▶ Task prompt
Output the records exactly. Include every line.

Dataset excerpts
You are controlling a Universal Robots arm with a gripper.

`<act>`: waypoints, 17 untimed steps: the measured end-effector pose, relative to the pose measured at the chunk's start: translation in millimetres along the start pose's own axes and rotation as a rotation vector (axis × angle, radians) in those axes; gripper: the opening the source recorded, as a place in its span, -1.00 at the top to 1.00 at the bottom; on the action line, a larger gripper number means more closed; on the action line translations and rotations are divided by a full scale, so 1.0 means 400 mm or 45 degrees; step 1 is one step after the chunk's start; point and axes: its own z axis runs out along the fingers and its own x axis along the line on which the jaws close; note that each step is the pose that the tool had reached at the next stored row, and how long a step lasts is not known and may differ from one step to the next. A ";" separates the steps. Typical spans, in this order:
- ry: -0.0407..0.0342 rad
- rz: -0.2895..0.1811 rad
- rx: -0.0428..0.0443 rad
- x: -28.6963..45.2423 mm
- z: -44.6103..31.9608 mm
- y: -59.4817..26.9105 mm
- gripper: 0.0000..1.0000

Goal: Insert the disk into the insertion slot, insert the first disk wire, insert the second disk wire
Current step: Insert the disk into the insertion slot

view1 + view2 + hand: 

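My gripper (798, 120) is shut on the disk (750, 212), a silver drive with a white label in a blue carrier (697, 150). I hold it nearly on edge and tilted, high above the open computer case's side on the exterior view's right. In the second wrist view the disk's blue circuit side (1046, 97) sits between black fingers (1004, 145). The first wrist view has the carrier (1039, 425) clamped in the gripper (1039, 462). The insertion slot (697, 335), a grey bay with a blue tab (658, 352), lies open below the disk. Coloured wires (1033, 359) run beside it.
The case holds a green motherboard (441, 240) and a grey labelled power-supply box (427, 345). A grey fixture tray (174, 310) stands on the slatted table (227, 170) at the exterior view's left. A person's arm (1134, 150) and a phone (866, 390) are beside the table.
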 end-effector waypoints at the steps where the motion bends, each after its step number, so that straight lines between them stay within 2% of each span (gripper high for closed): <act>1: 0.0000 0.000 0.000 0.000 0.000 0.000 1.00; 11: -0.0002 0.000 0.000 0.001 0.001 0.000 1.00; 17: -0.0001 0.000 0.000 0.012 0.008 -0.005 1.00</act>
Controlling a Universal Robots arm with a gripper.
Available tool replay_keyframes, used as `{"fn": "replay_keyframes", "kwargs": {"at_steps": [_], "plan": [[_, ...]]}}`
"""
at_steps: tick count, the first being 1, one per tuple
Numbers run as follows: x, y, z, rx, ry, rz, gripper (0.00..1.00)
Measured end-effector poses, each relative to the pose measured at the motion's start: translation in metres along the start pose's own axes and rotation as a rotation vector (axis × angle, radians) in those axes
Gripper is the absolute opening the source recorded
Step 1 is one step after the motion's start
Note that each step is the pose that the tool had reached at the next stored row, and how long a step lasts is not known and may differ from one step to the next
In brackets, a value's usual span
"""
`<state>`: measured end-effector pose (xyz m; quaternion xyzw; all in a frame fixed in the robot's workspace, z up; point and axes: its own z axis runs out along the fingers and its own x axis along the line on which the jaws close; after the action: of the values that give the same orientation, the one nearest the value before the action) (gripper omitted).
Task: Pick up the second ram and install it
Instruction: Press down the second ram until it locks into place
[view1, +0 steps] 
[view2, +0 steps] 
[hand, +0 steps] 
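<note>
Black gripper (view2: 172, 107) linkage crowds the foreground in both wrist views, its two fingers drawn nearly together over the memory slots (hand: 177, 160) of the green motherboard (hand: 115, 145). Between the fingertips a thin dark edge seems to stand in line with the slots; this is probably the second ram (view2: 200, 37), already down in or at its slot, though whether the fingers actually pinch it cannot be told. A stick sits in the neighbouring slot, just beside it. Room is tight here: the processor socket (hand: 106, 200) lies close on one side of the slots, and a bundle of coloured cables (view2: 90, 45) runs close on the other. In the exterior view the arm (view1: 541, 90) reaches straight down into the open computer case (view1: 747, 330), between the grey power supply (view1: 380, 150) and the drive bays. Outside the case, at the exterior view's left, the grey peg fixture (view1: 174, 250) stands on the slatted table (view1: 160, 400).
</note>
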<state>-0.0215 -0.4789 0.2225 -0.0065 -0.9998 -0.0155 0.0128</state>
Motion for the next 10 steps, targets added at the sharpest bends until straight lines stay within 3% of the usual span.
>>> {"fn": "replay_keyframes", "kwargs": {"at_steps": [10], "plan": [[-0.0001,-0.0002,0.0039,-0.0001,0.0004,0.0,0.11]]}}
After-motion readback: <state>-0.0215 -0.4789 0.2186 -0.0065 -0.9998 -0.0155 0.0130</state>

▶ Response area
You are controlling a Universal Robots arm with a gripper.

`<act>`: waypoints, 17 untimed steps: the measured end-effector pose, relative to the pose measured at the chunk's start: translation in millimetres along the start pose's own axes and rotation as a rotation vector (axis × angle, radians) in those axes; gripper: the opening the source recorded, as a place in its span, -1.00 at the top to 1.00 at the bottom; on the action line, a larger gripper number means more closed; on the action line translations and rotations are divided by a full scale, so 1.0 means 400 mm or 45 degrees; step 1 is one step after the chunk's start; point and axes: its own z axis runs out along the fingers and its own x axis along the line on which the jaws close; note that each step is the pose that the tool had reached at the next stored row, and how long a step lasts is not known and may differ from one step to the next. A ";" separates the steps. Typical spans, in this order:
- ry: -0.0407..0.0342 rad
- rz: -0.2895..0.1811 rad
- rx: -0.0428..0.0443 rad
- x: -28.6963..45.2423 mm
- z: -44.6103..31.9608 mm
- y: -59.4817..26.9105 mm
- gripper: 0.0000..1.0000

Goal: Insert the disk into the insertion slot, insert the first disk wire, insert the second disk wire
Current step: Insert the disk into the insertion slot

view1 + view2 + hand: 

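My gripper (798, 120) is shut on the disk (750, 212), a silver drive with a white label in a blue carrier (697, 150). I hold it nearly on edge and tilted, high above the open computer case's side on the exterior view's right. In the second wrist view the disk's blue circuit side (1046, 97) sits between black fingers (1004, 145). The first wrist view has the carrier (1039, 425) clamped in the gripper (1039, 462). The insertion slot (697, 335), a grey bay with a blue tab (658, 352), lies open below the disk. Coloured wires (1033, 359) run beside it.
The case holds a green motherboard (441, 240) and a grey labelled power-supply box (427, 345). A grey fixture tray (174, 310) stands on the slatted table (227, 170) at the exterior view's left. A person's arm (1134, 150) and a phone (866, 390) are beside the table.
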 end-effector waypoints at the steps where the motion bends, each after its step number, so that straight lines between them stay within 2% of each span (gripper high for closed): <act>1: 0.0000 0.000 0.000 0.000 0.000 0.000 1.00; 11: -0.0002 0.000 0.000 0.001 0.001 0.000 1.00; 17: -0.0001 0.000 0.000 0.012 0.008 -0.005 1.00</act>
Controlling a Universal Robots arm with a gripper.
Available tool replay_keyframes, used as `{"fn": "replay_keyframes", "kwargs": {"at_steps": [_], "plan": [[_, ...]]}}`
"""
at_steps: tick count, the first being 1, one per tuple
Numbers run as follows: x, y, z, rx, ry, rz, gripper (0.00..1.00)
Measured end-effector poses, each relative to the pose measured at the motion's start: translation in metres along the start pose's own axes and rotation as a rotation vector (axis × angle, radians) in those axes
Gripper is the absolute opening the source recorded
Step 1 is one step after the motion's start
Note that each step is the pose that the tool had reached at the next stored row, and how long a step lasts is not known and may differ from one step to the next
In brackets, a value's usual span
"""
`<state>`: measured end-effector pose (xyz m; quaternion xyzw; all in a frame fixed in the robot's workspace, z up; point and axes: its own z axis runs out along the fingers and its own x axis along the line on which the jaws close; after the action: of the values that give the same orientation, the one nearest the value before the action) (gripper omitted).
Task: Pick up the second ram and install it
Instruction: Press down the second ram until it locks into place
[view1, +0 steps] 
[view2, +0 steps] 
[hand, +0 steps] 
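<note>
Black gripper (view2: 172, 107) linkage crowds the foreground in both wrist views, its two fingers drawn nearly together over the memory slots (hand: 177, 160) of the green motherboard (hand: 115, 145). Between the fingertips a thin dark edge seems to stand in line with the slots; this is probably the second ram (view2: 200, 37), already down in or at its slot, though whether the fingers actually pinch it cannot be told. A stick sits in the neighbouring slot, just beside it. Room is tight here: the processor socket (hand: 106, 200) lies close on one side of the slots, and a bundle of coloured cables (view2: 90, 45) runs close on the other. In the exterior view the arm (view1: 541, 90) reaches straight down into the open computer case (view1: 747, 330), between the grey power supply (view1: 380, 150) and the drive bays. Outside the case, at the exterior view's left, the grey peg fixture (view1: 174, 250) stands on the slatted table (view1: 160, 400).
</note>
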<state>-0.0215 -0.4789 0.2225 -0.0065 -0.9998 -0.0155 0.0128</state>
Motion for the next 10 steps, targets added at the sharpest bends until straight lines stay within 3% of the usual span.
>>> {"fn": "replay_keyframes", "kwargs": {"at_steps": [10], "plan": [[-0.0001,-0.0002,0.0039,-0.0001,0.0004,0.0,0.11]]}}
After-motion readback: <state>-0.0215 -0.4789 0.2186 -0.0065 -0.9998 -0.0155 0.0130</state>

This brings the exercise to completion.